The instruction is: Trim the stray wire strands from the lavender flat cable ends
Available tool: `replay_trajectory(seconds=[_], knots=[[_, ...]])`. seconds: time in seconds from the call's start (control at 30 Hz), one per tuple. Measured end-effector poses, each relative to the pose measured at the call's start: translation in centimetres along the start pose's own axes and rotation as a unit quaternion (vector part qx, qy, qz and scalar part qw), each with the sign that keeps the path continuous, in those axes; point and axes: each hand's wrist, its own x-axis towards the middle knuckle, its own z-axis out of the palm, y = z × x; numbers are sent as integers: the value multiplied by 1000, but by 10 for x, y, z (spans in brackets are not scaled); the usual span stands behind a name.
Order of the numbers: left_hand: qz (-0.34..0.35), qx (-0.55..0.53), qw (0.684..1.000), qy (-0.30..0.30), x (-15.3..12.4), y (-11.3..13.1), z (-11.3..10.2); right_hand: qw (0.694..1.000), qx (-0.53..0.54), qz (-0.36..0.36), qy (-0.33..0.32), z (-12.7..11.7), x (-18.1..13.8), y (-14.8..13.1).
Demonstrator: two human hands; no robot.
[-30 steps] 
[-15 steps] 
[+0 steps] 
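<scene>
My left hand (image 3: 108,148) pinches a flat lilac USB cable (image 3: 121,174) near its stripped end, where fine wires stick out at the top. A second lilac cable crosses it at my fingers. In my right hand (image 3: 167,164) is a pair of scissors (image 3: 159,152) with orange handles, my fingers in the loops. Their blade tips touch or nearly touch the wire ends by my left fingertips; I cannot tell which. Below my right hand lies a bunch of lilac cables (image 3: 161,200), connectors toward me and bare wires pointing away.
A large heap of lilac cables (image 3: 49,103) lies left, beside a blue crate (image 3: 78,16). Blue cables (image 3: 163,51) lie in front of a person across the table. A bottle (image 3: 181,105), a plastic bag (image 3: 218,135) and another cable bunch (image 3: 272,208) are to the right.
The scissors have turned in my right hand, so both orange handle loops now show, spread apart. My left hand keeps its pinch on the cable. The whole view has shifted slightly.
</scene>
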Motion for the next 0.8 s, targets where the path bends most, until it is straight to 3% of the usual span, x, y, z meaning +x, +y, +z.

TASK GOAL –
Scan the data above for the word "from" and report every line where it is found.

RESULT OF THIS TASK –
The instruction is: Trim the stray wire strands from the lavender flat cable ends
Available tool: `replay_trajectory(seconds=[_], knots=[[_, ...]])`. seconds: time in seconds from the call's start (control at 30 Hz), one per tuple. Measured end-effector poses, each relative to the pose measured at the call's start: translation in centimetres along the start pose's own axes and rotation as a unit quaternion (vector part qx, qy, qz and scalar part qw), each with the sign that keeps the path continuous, in those axes; point and axes: each hand's wrist, its own x-axis towards the middle knuckle, its own z-axis out of the palm, y = z × x; numbers are sent as integers: the value multiplied by 1000, but by 10 for x, y, z (spans in brackets are not scaled); the usual span stands behind a name.

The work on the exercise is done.